(Exercise): Give again, word for word, each line below starting at the one that contains "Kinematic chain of" and ending at the one that contains "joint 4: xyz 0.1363".

(Raw data):
»»

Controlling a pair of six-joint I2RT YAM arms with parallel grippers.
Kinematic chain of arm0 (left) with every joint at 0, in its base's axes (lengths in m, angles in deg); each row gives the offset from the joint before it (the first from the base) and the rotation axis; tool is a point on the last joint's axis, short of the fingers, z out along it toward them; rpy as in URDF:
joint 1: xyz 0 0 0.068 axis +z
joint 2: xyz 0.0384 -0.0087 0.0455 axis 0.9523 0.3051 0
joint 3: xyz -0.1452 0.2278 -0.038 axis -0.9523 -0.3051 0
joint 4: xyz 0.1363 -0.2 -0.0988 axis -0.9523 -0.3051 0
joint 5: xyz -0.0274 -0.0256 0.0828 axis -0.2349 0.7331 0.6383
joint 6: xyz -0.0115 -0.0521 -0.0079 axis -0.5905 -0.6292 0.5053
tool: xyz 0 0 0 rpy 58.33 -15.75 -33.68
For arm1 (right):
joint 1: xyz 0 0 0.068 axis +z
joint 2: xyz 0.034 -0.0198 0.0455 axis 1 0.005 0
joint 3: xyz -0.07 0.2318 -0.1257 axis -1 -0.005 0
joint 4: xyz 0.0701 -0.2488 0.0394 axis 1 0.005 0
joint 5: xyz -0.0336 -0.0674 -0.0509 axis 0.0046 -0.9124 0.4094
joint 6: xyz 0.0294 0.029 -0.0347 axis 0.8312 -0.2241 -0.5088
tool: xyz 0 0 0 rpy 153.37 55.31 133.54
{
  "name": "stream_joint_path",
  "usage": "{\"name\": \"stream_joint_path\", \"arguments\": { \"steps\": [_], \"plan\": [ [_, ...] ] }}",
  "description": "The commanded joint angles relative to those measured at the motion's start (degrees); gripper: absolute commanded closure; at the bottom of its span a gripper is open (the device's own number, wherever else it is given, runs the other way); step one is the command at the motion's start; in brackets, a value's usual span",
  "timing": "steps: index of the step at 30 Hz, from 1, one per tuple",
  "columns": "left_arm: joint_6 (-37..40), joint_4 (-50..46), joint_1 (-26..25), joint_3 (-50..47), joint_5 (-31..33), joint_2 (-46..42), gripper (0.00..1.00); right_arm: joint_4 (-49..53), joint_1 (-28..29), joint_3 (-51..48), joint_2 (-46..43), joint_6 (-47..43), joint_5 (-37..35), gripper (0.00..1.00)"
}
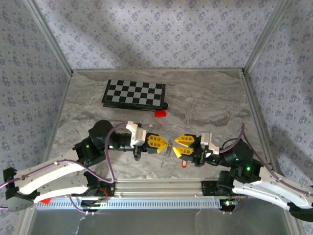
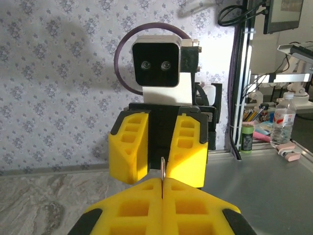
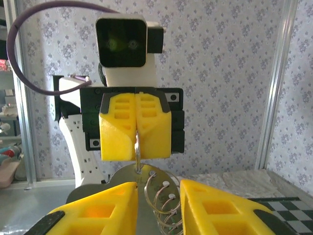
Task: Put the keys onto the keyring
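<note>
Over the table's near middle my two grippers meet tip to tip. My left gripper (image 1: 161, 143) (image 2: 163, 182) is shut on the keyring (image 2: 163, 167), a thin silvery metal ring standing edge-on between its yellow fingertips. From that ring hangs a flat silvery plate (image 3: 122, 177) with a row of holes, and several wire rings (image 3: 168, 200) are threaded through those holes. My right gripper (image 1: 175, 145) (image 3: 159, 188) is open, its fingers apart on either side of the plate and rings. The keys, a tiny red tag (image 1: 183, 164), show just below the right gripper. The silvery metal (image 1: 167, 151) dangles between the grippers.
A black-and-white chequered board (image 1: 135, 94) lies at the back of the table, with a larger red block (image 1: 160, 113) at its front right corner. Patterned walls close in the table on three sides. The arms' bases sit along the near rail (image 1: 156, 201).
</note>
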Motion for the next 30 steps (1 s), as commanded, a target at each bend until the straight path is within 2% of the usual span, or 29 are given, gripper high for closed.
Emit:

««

(Result of the exercise):
Kinematic chain of arm0 (left) with every joint at 0, in its base's axes (lengths in m, angles in deg); each row gives the offset from the joint before it (the first from the base) and the rotation axis; tool is a point on the last joint's axis, short of the fingers, z out along it toward them; rpy as in URDF:
joint 1: xyz 0 0 0.068 axis +z
joint 2: xyz 0.0384 -0.0087 0.0455 axis 0.9523 0.3051 0
joint 3: xyz -0.1452 0.2278 -0.038 axis -0.9523 -0.3051 0
joint 4: xyz 0.1363 -0.2 -0.0988 axis -0.9523 -0.3051 0

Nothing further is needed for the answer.